Claims 1. A filter candle to remove contaminants from potable water, the candle comprising a plurality of porous layers forming a fluid path for the water to pass sequentially from the first layer through the layers to the final layer, water passing through the final layer exiting the candle through an outlet, wherein the first Layer includes a virucide and further that said first Layer is distinguishable from an adjacent second layer.
2. A filter candle in accordance with Claim 1, wherein the first layer is formed of a ceramics material.
3. A filter candle in accordance with Claim 2, wherein the second layer is also formed of a ceramics material.
4. A filter candle in accordance with Claim 3, wherein the second layer includes a bactericide.
5. A filter candle in accordance with any preceding claim, wherein the first and second layers are formed of visually distinguishable materials.
6. A filter candle in accordance with Claim 5, wherein one or both of the first and second Layers comprises a dye material.
7. A filter candle in accordance with any preceding claim, wherein a third layer is formed of carbon.
8. A filter candle in accordance with Claim 7, wherein the third layer is in the form of a hollow cylinder, open at both ends.
9. A filter candle in accordance with any preceding claim, wherein the virucide is the Virucide "Biocoat"TM.
10. A filter candle in accordance with any preceding claim, wherein the layers are formed into a cylindrical filter body.

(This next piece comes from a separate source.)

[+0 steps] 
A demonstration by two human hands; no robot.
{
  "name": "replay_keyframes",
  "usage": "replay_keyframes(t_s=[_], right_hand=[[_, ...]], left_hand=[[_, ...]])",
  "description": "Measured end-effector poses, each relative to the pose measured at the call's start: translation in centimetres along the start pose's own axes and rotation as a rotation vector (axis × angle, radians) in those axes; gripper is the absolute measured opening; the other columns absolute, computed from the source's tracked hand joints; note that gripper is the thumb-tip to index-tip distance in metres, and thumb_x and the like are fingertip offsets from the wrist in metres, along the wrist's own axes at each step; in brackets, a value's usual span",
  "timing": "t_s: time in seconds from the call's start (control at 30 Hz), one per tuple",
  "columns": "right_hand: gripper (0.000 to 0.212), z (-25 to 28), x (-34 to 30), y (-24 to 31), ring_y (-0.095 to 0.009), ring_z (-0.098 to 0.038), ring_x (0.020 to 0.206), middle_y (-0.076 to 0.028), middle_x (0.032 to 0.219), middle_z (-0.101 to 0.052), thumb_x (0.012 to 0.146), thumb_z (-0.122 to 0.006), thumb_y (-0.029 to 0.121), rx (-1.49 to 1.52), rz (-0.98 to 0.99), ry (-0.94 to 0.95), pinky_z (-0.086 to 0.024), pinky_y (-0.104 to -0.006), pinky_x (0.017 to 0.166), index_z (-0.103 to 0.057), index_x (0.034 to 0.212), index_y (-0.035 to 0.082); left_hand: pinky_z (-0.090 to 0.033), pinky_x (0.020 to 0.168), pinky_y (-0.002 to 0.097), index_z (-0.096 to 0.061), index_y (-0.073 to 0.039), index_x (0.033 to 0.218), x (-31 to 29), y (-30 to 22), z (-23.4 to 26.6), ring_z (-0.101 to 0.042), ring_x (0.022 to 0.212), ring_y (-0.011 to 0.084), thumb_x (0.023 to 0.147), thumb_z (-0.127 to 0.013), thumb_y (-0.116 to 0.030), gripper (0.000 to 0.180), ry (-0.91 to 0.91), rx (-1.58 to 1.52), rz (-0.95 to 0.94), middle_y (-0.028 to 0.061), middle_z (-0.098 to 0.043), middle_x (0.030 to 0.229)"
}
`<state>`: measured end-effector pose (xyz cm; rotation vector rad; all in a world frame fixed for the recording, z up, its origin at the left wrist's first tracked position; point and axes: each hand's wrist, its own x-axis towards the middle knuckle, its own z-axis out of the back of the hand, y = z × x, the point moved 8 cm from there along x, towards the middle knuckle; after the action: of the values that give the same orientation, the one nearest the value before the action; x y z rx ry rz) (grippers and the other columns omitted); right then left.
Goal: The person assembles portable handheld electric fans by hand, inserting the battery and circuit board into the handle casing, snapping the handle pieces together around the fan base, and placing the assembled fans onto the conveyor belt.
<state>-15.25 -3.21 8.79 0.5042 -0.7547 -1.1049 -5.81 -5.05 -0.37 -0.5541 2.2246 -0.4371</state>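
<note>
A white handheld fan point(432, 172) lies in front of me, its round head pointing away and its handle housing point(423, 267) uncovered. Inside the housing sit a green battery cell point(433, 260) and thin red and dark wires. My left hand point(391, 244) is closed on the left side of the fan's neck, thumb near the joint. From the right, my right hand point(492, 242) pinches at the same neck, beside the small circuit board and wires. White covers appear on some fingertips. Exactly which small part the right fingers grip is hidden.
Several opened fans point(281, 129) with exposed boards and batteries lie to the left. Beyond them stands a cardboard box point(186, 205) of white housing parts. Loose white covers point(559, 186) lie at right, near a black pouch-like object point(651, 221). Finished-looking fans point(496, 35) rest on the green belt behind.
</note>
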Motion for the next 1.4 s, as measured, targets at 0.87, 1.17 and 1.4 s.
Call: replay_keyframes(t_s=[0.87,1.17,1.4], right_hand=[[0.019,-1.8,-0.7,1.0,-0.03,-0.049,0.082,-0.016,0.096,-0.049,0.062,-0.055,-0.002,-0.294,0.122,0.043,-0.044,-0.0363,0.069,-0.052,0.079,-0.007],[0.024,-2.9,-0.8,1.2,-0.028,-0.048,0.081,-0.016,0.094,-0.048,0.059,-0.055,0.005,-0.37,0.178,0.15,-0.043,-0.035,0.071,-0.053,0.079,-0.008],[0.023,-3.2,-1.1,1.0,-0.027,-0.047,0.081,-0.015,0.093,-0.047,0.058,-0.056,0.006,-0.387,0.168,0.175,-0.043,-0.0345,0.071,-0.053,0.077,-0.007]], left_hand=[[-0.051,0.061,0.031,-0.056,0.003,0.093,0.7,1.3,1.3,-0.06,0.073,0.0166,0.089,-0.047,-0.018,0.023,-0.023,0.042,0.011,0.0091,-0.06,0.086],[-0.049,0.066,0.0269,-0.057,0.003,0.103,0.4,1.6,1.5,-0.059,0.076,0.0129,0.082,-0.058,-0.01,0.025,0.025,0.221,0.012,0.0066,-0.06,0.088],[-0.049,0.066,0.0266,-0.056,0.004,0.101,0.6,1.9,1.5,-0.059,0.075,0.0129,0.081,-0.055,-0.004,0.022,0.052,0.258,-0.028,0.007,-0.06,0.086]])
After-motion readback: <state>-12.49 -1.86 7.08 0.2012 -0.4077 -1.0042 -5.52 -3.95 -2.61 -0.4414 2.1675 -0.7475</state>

11. A filter candle in accordance with Claim 10, wherein the cylindrical filter layers are housed at a first end in a first end-cap.
12. A filter candle in accordance with Claim 11, wherein the first end-cap includes one or more channels, defined by channel walls.
13. A filter candle in accordance with Claim 12, wherein cylindrical filter Layers are housed at a second end by a second end-cap.
14. A filter candle in accordance with Claim 13, wherein d second end-cap including one or more channels, defined by channel walls.
15. A filter candle in accordance with Claim 14, wherein a resilient layer is provided between the carbon layer and the second end-cap.
16. A filter candle in accordance with any preceding claim, wherein the material of the first and second ceramic layers interpenetrate each other.